Once again, an unconditional and binding agreement in which the ALF entity agrees to treat all disclosed materials confidentially can provide a reasonable basis for a belief that the entity will not further disseminate the material but will keep the material confidential. Thus, a court can conclude that a disclosure to an ALF entity as part of the entity’s monitoring role does not waive the work-product protection.
These conclusions are supported by the only published case in which a court has dealt substantively with the question of whether a disclosure to an ALF source waives work-product protection for the shared materials. The court in Mondis Technology, Ltd. v. LG Electronics, Inc. opined that sharing materials with potential investors who had entered into nondisclosure agreements “did not substantially increase the likelihood that an adversary would come into possession of the materials.” Thus, the court refused to find a waiver of the work-product doctrine.
In addition, courts have repeatedly concluded that auditors are not adversaries or conduits to adversaries, though the auditors’ interests and the interests of the company may not be identical. Repeatedly, courts have determined that disclosures to auditors do not increase the likelihood that the materials will come into the hands of adversaries. Several courts have placed weight on the fact that auditors have an obligation of confidentiality that exists as the result of a nondisclosure agreement or that exists in the professional code that regulates the conduct of auditors.

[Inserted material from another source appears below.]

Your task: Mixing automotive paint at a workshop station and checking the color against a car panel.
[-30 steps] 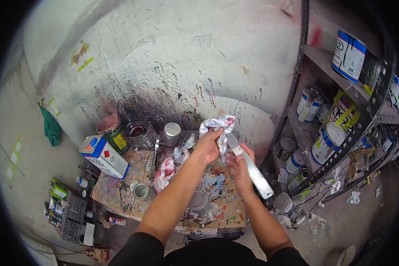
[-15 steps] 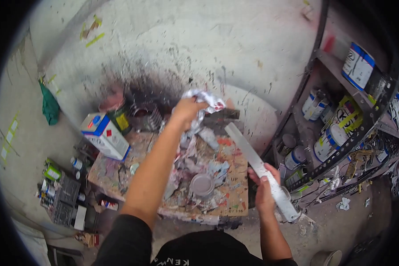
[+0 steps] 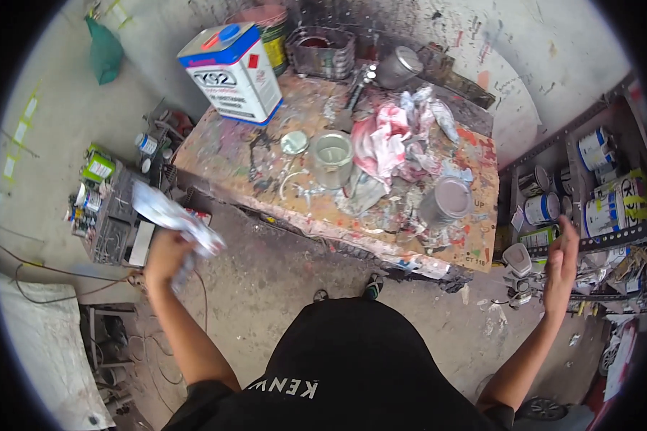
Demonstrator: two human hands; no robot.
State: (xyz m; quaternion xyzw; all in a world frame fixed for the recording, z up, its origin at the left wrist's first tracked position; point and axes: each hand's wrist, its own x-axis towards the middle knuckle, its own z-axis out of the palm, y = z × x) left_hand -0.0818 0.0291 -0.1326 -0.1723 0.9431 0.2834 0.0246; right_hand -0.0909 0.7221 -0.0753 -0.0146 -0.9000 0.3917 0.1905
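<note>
A person in a black shirt stands at a paint-spattered worktop (image 3: pixel 219 154), left hand (image 3: pixel 167 260) out to the side, its grip pinching a crumpled white cloth (image 3: pixel 172 212) in the air off the worktop's left front corner. Motion blurs the cloth, which hides the left fingertips. The right hand (image 3: pixel 559 269), seen nearly edge-on, is raised beside the metal shelf rack (image 3: pixel 622 231) with its fingers stretched out and the grip spread.

The shirt covers most of the person's legs; two shoes (image 3: pixel 372 286) show past its hem, one only in part. A white and blue can (image 3: pixel 237 82) partly hides one pail (image 3: pixel 273 47) at the back of the worktop. The rack's right end is lost in the dark rim of the view, so its tins cannot be fully counted.

On the worktop are one clear cup (image 3: pixel 331 159), one round lid (image 3: pixel 295 142) just beside it, one cup of greyish-lilac paint (image 3: pixel 449 201), one silver tin (image 3: pixel 397 68) and one ribbed clear tub (image 3: pixel 320 54) with dark red inside. Stained rags (image 3: pixel 384 144) lie heaped between the two cups, too tangled to number.
</note>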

Even if a court were inclined to look to the Medinol opinion for guidance, as other courts have not done, the court may not find a waiver. In theMedinol court’s view, to avoid waiver, the disclosure must “serve any litigation interest, or any other policy underlying the work product doctrine.” Even with this analysis, a court might find that disclosure to an ALF entity furthers the litigation interest of success on the underlying claim such that the court might not find a waiver. Because the Medinol court indicated that even a disclosure that does not substantially increase the risk of disclosure to adversaries might constitute a waiver, the existence of a confidentiality agreement would be irrelevant except, perchance, as evidence of common interest.

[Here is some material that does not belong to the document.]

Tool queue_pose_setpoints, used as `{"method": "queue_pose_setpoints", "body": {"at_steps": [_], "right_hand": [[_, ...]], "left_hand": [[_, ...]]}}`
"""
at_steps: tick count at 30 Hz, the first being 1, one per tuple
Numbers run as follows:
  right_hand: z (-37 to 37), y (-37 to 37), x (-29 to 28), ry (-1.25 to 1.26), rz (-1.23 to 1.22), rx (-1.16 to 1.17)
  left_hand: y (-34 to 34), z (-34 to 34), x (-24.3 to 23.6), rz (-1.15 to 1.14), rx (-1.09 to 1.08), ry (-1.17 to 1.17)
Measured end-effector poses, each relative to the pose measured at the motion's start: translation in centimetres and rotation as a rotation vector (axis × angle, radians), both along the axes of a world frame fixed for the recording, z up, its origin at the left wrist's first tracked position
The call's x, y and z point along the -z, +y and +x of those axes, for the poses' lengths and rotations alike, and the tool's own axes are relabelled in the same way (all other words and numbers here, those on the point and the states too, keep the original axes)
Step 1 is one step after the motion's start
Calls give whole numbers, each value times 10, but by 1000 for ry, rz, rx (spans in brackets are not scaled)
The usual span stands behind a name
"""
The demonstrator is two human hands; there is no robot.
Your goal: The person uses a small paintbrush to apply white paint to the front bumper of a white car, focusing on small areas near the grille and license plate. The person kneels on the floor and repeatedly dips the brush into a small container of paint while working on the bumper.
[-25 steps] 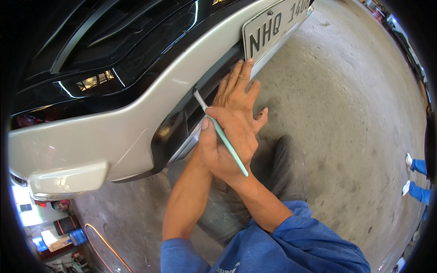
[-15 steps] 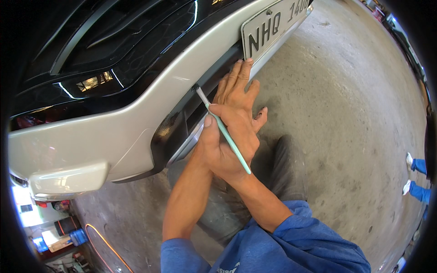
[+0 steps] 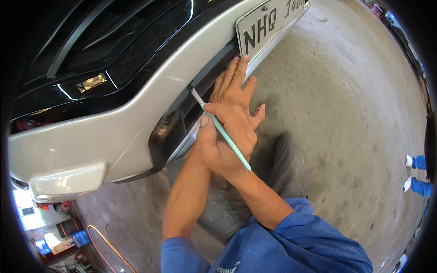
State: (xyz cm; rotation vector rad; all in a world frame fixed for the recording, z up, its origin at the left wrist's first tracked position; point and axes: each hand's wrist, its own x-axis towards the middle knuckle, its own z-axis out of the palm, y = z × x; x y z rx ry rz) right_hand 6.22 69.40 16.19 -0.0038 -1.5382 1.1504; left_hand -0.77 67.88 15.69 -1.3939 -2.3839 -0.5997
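My right hand (image 3: 230, 136) pinches a slim paintbrush (image 3: 231, 144) with a pale green handle between thumb and forefinger. Its dark tip touches the edge where the silver bumper (image 3: 132, 107) meets a dark trim strip (image 3: 218, 59). Beneath the right hand, my left hand (image 3: 234, 91) lies flat along the trim, fingers stretched toward the far right and thumb spread to the right. Its fingertips reach the lower corner of the white licence plate (image 3: 259, 32). The right hand rests across the left wrist, which it hides.
A black grille (image 3: 73, 50) spans the upper left above the bumper. Concrete floor (image 3: 346, 127) stretches to the right, where another person's blue-clad legs (image 3: 419, 186) show at the rim. At lower left, an orange hose (image 3: 107, 245) lies near blue containers (image 3: 79, 238).
The bumper, hands and plate appear slightly farther left and up in the view. My grip on the brush and both hands' places along the bumper stay nearly the same.
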Motion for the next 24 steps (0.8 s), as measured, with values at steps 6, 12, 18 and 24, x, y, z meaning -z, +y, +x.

As the ALF market develops, the question of the effect of the presence of ALF entities in litigation on the protection of the work-product doctrine looms as a significant issue. This Article concludes that the involvement of ALF entities should not affect work-product protection. Materials evaluating litigation and created in the context of ALF should enjoy (and courts will likely conclude that they enjoy) the protections of the work-product doctrine, even if an ALF entity creates those materials. Second, sharing protected materials with ALF entities should not waive that protection if ALF entities enter into binding nondisclosure agreements with regard to any shared materials.